- **Exercise**
Below are entries; write every one of them out again exactly.

- **Data for analysis**

== Segment start ==

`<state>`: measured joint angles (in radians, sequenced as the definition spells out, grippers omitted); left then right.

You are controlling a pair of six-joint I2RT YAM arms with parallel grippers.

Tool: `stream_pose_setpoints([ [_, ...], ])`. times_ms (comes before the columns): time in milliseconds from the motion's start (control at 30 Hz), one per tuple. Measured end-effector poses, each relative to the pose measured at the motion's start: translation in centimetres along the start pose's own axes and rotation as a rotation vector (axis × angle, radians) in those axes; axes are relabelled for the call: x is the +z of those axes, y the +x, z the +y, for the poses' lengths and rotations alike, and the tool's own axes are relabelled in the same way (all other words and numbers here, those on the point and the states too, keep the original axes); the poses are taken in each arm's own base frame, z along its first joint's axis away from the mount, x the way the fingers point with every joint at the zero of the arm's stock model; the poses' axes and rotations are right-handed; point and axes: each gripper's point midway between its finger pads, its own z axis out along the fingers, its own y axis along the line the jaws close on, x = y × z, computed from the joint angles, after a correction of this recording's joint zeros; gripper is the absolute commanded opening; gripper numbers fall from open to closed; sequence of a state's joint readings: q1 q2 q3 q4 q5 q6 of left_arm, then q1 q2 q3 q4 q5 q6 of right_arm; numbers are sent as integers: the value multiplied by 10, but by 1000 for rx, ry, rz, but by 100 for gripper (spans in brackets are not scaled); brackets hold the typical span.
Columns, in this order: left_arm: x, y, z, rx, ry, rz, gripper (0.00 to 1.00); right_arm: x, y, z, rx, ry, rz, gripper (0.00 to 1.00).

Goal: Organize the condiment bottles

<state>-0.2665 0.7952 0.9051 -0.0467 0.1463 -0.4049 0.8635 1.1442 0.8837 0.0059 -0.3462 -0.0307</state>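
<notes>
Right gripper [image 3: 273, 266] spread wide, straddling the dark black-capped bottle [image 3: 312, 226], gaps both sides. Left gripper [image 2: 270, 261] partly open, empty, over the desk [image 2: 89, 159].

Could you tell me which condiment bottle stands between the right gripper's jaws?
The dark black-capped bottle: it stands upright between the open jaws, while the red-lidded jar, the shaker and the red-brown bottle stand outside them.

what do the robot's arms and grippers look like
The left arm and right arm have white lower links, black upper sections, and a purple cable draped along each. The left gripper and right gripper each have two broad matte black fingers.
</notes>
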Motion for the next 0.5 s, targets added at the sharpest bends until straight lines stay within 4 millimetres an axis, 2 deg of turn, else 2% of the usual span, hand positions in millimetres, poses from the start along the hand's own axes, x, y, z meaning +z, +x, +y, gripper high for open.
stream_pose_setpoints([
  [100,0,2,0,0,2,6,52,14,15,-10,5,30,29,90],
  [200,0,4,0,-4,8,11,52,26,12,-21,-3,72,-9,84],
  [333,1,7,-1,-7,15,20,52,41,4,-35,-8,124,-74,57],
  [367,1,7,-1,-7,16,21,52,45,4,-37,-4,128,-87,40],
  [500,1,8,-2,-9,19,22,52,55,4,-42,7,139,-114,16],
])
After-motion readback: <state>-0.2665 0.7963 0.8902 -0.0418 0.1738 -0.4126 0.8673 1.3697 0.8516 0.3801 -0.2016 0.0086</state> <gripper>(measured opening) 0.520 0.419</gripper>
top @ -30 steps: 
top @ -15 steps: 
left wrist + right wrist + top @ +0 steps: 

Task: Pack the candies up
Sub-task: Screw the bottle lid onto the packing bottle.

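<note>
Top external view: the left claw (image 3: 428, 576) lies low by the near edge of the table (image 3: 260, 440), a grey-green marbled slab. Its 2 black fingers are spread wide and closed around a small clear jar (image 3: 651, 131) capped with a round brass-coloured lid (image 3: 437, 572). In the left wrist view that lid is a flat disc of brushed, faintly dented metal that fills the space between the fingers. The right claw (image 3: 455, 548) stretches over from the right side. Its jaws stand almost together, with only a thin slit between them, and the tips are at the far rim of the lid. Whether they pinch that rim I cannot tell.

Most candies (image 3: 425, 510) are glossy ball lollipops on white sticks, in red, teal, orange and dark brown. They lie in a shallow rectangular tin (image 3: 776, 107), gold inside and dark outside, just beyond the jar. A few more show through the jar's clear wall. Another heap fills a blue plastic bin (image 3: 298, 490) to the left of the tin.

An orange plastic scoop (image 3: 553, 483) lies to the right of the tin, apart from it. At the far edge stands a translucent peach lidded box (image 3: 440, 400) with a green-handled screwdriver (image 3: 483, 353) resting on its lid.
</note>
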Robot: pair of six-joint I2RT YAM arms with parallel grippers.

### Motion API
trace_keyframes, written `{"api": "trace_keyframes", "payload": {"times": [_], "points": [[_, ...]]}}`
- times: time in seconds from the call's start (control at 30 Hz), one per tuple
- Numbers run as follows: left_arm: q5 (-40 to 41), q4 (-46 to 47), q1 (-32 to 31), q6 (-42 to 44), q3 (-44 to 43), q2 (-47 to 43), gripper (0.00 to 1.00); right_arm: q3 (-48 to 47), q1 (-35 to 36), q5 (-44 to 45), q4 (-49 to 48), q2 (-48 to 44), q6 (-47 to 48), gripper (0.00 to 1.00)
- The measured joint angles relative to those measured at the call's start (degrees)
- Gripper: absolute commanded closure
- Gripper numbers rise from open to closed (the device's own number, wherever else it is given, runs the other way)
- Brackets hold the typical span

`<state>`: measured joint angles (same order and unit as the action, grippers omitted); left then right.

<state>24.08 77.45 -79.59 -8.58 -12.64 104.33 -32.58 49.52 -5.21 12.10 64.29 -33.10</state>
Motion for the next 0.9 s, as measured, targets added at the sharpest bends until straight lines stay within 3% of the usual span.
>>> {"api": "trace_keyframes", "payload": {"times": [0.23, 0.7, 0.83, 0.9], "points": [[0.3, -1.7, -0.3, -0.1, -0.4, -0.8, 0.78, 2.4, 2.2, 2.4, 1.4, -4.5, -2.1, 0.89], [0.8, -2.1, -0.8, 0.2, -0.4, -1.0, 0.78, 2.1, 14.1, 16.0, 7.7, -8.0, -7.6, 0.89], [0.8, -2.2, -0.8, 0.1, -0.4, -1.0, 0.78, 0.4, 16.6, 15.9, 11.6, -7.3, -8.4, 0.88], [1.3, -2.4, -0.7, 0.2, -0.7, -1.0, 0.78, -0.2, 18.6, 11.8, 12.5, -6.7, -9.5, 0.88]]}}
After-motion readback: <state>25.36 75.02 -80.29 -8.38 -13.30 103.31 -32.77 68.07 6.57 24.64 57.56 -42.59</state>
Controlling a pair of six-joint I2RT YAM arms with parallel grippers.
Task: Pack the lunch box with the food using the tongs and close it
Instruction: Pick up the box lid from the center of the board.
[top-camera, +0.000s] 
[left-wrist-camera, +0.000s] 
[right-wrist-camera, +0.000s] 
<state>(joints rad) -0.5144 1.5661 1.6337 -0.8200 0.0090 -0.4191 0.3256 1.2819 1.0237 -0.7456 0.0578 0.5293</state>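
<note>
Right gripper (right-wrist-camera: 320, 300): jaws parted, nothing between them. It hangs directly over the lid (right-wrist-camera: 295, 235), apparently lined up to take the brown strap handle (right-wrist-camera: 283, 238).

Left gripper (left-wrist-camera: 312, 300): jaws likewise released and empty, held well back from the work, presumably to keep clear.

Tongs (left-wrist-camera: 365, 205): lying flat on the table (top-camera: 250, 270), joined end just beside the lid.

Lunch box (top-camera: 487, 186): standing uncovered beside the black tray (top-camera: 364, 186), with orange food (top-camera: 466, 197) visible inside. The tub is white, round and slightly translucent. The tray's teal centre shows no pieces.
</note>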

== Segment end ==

- **Expected answer**
`<state>`: measured joint angles (in radians, sequenced as the definition spells out, grippers omitted); left then right.

You are controlling a pair of six-joint I2RT YAM arms with parallel grippers.

Tool: `stream_pose_setpoints([ [_, ...], ])`. times_ms (comes before the columns): time in milliseconds from the motion's start (control at 30 Hz), one per tuple. Measured end-effector poses, each relative to the pose measured at the motion's start: translation in centimetres along the start pose's own axes and rotation as a rotation vector (axis × angle, radians) in those axes; axes are relabelled for the call: x is the +z of those axes, y the +x, z the +y, for the poses' lengths and rotations alike, and the tool's own axes are relabelled in the same way (all other words and numbers here, those on the point and the states too, keep the original axes); the poses are taken in each arm's own base frame, z along its first joint's axis away from the mount, x the way the fingers point with every joint at the zero of the arm's stock model; the poses' axes and rotations are right-handed; point and axes: each gripper's point midway between its finger pads, its own z axis out along the fingers, its own y axis along the line the jaws close on, x = y × z, computed from the joint angles, after a correction of this recording's joint zeros; gripper is the absolute commanded opening; gripper numbers fall from open to closed; sequence of a state's joint readings: q1 q2 q3 q4 q5 q6 of left_arm, then q1 q2 q3 q4 q5 q6 of right_arm; numbers are sent as integers: the value multiplied by 10, but by 1000 for rx, ry, rz, but by 100 for gripper (spans in brackets are not scaled); brackets hold the typical span.
Columns, in this order: left_arm: x, y, z, rx, ry, rz, gripper (0.00 to 1.00); right_arm: x, y, z, rx, ry, rz, gripper (0.00 to 1.00).

Goal: Organize the condiment bottles

<state>-0.2665 0.7952 0.9051 -0.0467 0.1463 -0.4049 0.8635 1.1442 0.8837 0.0059 -0.3462 -0.0307</state>
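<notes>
Right gripper [image 3: 273, 266] spread wide, straddling the dark black-capped bottle [image 3: 312, 226], gaps both sides. Left gripper [image 2: 270, 261] partly open, empty, over the desk [image 2: 89, 159].

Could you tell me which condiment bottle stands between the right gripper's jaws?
The dark black-capped bottle: it stands upright between the open jaws, while the red-lidded jar, the shaker and the red-brown bottle stand outside them.

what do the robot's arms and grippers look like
The left arm and right arm have white lower links, black upper sections, and a purple cable draped along each. The left gripper and right gripper each have two broad matte black fingers.
</notes>
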Motion for the next 0.5 s, targets added at the sharpest bends until straight lines stay within 4 millimetres an axis, 2 deg of turn, else 2% of the usual span, hand positions in millimetres, poses from the start along the hand's own axes, x, y, z meaning +z, +x, +y, gripper high for open.
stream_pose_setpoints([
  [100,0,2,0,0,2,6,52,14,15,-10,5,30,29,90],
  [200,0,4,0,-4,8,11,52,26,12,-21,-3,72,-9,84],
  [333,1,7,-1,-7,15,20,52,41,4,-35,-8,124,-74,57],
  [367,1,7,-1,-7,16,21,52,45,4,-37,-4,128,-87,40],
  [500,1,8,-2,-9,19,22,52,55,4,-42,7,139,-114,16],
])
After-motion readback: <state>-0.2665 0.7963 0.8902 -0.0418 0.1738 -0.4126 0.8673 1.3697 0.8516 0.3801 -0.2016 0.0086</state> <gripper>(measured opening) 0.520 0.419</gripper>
top @ -30 steps: 
top @ -15 steps: 
left wrist + right wrist + top @ +0 steps: 

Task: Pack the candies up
Sub-task: Screw the bottle lid onto the packing bottle.

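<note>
Top external view: the left claw (image 3: 428, 576) lies low by the near edge of the table (image 3: 260, 440), a grey-green marbled slab. Its 2 black fingers are spread wide and closed around a small clear jar (image 3: 651, 131) capped with a round brass-coloured lid (image 3: 437, 572). In the left wrist view that lid is a flat disc of brushed, faintly dented metal that fills the space between the fingers. The right claw (image 3: 455, 548) stretches over from the right side. Its jaws stand almost together, with only a thin slit between them, and the tips are at the far rim of the lid. Whether they pinch that rim I cannot tell.

Most candies (image 3: 425, 510) are glossy ball lollipops on white sticks, in red, teal, orange and dark brown. They lie in a shallow rectangular tin (image 3: 776, 107), gold inside and dark outside, just beyond the jar. A few more show through the jar's clear wall. Another heap fills a blue plastic bin (image 3: 298, 490) to the left of the tin.

An orange plastic scoop (image 3: 553, 483) lies to the right of the tin, apart from it. At the far edge stands a translucent peach lidded box (image 3: 440, 400) with a green-handled screwdriver (image 3: 483, 353) resting on its lid.
</note>
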Robot: pair of six-joint I2RT YAM arms with parallel grippers.

### Motion API
trace_keyframes, written `{"api": "trace_keyframes", "payload": {"times": [_], "points": [[_, ...]]}}`
- times: time in seconds from the call's start (control at 30 Hz), one per tuple
- Numbers run as follows: left_arm: q5 (-40 to 41), q4 (-46 to 47), q1 (-32 to 31), q6 (-42 to 44), q3 (-44 to 43), q2 (-47 to 43), gripper (0.00 to 1.00); right_arm: q3 (-48 to 47), q1 (-35 to 36), q5 (-44 to 45), q4 (-49 to 48), q2 (-48 to 44), q6 (-47 to 48), gripper (0.00 to 1.00)
- The measured joint angles relative to those measured at the call's start (degrees)
- Gripper: absolute commanded closure
- Gripper numbers rise from open to closed (the device's own number, wherever else it is given, runs the other way)
- Brackets hold the typical span

`<state>`: measured joint angles (same order and unit as the action, grippers omitted); left then right.

<state>24.08 77.45 -79.59 -8.58 -12.64 104.33 -32.58 49.52 -5.21 12.10 64.29 -33.10</state>
Motion for the next 0.9 s, as measured, targets added at the sharpest bends until straight lines stay within 3% of the usual span.
>>> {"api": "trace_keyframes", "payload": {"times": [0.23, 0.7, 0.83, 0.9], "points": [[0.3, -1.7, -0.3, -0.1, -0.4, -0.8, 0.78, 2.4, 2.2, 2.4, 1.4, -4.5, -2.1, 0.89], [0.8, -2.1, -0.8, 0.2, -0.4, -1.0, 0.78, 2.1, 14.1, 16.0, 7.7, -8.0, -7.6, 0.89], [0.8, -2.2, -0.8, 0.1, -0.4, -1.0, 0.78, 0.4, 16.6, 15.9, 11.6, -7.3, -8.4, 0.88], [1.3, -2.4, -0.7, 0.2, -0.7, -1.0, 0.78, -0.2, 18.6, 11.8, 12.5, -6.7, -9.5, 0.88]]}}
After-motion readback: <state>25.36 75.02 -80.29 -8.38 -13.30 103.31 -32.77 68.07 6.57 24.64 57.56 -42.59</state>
Controlling a pair of six-joint I2RT YAM arms with parallel grippers.
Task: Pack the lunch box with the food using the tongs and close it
Instruction: Pick up the box lid from the center of the board.
[top-camera, +0.000s] 
[left-wrist-camera, +0.000s] 
[right-wrist-camera, +0.000s] 
<state>(joints rad) -0.5144 1.5661 1.6337 -0.8200 0.0090 -0.4191 0.3256 1.2819 1.0237 -0.7456 0.0578 0.5293</state>
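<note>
Right gripper (right-wrist-camera: 320, 300): jaws parted, nothing between them. It hangs directly over the lid (right-wrist-camera: 295, 235), apparently lined up to take the brown strap handle (right-wrist-camera: 283, 238).

Left gripper (left-wrist-camera: 312, 300): jaws likewise released and empty, held well back from the work, presumably to keep clear.

Tongs (left-wrist-camera: 365, 205): lying flat on the table (top-camera: 250, 270), joined end just beside the lid.

Lunch box (top-camera: 487, 186): standing uncovered beside the black tray (top-camera: 364, 186), with orange food (top-camera: 466, 197) visible inside. The tub is white, round and slightly translucent. The tray's teal centre shows no pieces.
</note>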

This answer requires no further additions.